After a delayed arrival into Casablanca, the group was whisked onto a Flag Tour bus. With only a few hours to recover from jetlag, the group was bussed to Rabat.

Most sightseeing in Rabat and the other Moroccan cities was done from the tour bus, with some opportunity for walking around the first and second days, giving the trip a tourist atmosphere.

The cities and Medinas constantly teeming with people during the weekend gave the impression of a world far removed from the fast pace of Cambridge. A visit to Volubilis, the site of ancient Roman ruins and Meknes, an ancient city within the modern world, gave the visitors a sense of Morocco's history and Islamic culture, and some perspectives of a people conquered and integrated into so many other cultures. One of the Latin Americans was surprised to find that their architecture was heavily influenced by the Arab world, while one Fellow felt ashamed because the Romans had managed to develop a sewage system which his own country does not yet have.

It was on the second day that the Thomas-Evridiades negotiation strategy was first suggested. "If we are going to get bargains, we have to work together. We will have to negotiate carefully," said Euripedes L. Evriviades, who had brought his "Getting to Yes" text along for negotiations study, explaining that he and Thomas had formulated a new method. Realizing that shop owners would inevitably escalate prices for tourists, the group developed a strategy that evolved into a four step procedure:

*Working in teams of three or four the group enters the store, begins vigorously browsing so that the storeowner must divide his attention among the shoppers.

*When one of the members has recognized a product he would definitely like to purchase, the group briefly huddles together to establish negotiations procedure, then 'pricing' begins.

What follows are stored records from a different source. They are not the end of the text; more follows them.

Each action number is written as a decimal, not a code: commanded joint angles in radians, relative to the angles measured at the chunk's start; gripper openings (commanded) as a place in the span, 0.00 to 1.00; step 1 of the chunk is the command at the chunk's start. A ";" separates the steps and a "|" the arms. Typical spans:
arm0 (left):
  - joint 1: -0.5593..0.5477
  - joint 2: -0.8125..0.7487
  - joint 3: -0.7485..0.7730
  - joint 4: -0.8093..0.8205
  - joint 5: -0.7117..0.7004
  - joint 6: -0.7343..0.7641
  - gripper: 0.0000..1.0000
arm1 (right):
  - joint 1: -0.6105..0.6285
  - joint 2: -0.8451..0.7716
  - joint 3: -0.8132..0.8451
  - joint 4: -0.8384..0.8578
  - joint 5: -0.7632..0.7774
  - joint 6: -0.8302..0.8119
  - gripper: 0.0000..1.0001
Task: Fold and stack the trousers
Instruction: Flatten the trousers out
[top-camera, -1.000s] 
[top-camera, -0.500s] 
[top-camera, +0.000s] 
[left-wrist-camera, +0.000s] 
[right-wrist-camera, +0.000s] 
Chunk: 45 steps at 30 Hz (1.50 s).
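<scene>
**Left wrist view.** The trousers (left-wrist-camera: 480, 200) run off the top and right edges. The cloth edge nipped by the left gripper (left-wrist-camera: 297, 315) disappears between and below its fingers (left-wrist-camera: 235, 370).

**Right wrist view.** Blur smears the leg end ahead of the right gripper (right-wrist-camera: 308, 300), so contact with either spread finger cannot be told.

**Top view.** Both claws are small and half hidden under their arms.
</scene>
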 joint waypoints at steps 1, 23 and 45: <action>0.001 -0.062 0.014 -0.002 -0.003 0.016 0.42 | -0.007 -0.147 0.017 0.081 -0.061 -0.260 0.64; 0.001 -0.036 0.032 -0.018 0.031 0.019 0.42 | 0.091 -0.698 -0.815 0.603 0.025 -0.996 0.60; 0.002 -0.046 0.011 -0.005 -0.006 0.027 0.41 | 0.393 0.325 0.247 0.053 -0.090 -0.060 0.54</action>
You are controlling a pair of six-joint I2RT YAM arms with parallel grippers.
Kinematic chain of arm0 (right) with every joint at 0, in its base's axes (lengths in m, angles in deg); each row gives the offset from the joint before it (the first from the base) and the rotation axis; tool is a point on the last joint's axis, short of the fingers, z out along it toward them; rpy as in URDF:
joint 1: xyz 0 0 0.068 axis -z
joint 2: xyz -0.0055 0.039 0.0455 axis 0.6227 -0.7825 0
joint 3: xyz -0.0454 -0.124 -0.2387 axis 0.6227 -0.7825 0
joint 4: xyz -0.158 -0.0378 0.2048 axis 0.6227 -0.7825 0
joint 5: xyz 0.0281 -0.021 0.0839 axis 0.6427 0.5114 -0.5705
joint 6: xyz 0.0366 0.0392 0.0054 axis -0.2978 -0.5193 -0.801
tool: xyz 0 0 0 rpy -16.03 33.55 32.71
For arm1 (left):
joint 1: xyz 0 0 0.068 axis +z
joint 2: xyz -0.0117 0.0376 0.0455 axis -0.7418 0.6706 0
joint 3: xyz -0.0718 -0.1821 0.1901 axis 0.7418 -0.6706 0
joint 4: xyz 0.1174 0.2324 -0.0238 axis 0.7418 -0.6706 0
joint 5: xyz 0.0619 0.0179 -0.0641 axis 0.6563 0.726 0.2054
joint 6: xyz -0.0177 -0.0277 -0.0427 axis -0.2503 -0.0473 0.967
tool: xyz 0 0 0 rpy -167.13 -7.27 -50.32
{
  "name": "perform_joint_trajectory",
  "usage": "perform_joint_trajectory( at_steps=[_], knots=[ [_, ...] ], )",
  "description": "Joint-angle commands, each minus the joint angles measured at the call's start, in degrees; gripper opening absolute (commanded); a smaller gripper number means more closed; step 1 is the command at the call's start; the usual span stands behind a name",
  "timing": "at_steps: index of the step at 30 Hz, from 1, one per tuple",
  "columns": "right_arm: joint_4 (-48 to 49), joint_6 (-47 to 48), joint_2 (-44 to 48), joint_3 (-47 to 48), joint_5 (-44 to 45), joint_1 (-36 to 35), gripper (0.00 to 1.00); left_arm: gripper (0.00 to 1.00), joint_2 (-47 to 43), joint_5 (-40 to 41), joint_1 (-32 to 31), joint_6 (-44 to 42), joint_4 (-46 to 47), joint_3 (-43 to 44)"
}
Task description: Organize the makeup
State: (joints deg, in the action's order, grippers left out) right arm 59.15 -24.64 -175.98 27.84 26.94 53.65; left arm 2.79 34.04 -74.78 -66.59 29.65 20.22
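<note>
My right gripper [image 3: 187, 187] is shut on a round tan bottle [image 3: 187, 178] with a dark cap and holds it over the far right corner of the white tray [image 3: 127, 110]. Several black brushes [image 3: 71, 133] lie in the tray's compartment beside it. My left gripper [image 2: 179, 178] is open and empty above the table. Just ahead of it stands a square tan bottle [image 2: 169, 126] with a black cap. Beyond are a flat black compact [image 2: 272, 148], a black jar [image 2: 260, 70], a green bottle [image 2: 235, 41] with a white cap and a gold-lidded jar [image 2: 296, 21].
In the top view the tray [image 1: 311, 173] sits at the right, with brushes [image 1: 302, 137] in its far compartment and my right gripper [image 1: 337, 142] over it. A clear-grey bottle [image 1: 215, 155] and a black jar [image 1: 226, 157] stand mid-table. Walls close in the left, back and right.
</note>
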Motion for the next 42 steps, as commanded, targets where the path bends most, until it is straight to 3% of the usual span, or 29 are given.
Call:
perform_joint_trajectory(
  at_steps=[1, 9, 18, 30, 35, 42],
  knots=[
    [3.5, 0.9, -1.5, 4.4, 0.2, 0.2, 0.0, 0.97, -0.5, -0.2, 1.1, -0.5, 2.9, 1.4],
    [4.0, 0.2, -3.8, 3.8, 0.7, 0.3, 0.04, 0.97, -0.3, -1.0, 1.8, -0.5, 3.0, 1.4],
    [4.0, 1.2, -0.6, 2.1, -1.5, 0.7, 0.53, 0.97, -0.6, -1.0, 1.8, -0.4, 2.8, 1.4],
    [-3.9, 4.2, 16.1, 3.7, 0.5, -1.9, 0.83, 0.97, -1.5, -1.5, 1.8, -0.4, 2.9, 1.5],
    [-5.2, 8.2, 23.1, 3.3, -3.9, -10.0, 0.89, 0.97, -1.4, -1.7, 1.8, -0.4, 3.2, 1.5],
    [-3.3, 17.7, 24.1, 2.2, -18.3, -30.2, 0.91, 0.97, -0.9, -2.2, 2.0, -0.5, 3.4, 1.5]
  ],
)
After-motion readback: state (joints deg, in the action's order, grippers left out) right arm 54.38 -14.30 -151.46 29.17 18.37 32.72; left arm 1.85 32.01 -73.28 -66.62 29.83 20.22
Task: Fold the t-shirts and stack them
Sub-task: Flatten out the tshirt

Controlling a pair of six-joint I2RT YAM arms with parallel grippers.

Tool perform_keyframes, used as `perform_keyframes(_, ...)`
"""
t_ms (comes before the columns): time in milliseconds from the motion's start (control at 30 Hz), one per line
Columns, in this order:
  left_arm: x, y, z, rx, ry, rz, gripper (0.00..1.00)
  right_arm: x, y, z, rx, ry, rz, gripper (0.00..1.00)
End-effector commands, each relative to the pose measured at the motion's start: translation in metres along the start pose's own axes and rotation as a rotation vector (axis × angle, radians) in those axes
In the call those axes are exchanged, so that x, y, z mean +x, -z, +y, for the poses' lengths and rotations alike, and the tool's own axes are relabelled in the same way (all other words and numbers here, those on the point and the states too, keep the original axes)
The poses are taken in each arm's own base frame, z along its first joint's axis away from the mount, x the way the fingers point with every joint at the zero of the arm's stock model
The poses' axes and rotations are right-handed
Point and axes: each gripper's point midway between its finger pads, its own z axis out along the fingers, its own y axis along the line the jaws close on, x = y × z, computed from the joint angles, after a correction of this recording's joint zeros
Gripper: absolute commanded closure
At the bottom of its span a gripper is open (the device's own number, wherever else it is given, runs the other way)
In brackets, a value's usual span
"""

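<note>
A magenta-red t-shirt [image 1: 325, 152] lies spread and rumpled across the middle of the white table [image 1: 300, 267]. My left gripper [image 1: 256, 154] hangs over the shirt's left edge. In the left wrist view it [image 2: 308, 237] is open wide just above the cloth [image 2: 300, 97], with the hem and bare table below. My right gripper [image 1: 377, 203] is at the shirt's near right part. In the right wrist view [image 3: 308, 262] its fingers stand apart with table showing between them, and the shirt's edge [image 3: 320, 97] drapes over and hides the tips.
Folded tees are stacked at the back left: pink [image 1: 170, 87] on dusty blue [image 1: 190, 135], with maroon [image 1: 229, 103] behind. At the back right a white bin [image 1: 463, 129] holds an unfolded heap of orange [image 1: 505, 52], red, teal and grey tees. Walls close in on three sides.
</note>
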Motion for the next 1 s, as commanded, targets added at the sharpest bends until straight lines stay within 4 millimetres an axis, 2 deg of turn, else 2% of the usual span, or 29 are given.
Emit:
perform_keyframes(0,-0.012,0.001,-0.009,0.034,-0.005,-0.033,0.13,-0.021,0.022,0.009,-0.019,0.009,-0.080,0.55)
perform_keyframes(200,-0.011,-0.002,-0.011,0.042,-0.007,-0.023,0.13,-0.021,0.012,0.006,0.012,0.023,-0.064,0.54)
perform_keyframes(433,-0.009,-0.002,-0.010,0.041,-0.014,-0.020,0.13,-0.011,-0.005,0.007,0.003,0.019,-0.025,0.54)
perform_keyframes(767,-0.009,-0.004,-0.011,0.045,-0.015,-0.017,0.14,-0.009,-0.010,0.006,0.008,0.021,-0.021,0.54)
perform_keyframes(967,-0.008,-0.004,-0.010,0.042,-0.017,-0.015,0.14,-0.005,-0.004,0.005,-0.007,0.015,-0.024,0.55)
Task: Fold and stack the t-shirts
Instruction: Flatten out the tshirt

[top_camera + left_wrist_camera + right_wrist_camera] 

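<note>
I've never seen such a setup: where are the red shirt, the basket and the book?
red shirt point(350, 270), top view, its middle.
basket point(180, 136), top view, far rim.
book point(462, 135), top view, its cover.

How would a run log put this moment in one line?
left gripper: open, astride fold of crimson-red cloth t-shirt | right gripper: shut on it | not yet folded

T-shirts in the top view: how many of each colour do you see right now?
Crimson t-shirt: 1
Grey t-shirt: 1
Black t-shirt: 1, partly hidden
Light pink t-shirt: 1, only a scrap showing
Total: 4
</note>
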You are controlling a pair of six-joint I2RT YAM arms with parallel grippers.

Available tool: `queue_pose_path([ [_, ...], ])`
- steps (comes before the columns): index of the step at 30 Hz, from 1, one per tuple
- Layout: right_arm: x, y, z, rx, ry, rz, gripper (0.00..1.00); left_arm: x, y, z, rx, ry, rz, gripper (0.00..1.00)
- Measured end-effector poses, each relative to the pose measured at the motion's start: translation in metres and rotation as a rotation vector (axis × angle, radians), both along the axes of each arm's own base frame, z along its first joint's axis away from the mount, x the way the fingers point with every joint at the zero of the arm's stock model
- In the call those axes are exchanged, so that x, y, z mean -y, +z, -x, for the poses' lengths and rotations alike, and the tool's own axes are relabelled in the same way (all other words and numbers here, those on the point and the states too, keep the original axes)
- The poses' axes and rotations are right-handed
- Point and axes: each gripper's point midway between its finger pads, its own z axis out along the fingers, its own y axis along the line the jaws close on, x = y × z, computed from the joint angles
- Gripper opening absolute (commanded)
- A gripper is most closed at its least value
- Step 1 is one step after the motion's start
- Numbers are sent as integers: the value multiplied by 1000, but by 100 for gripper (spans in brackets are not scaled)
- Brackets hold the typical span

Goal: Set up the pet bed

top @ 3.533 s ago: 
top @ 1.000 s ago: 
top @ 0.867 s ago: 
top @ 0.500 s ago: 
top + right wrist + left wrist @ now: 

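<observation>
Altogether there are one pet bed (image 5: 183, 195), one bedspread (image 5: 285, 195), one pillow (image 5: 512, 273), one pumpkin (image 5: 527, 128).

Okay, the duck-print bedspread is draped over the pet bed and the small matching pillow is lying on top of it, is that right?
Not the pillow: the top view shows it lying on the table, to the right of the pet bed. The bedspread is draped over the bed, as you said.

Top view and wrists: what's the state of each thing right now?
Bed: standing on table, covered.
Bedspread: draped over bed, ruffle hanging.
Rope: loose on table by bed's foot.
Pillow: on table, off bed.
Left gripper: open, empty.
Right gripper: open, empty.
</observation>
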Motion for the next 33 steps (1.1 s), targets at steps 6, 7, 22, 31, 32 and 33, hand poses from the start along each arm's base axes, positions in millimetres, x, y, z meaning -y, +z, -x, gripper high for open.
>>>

*After pricing to a point where the merchant is unwilling to come down to the group's price, they walk out, planning to return often claiming. "I can get this anywhere in the Medina," or a similar phrase of disinterest.

*After trying the same thing in other stores, the group returns, begins pricing again, then employs another group member to signal that 'the bus is leaving,' forcing the sale.

Although some incidents of failed negotiations occurred when the store owner knew English or when someone because so caught in the negotiations procedure that they purchased an item they actually did not want to buy bazaars provided an interesting opportunity to apply skills learned in class.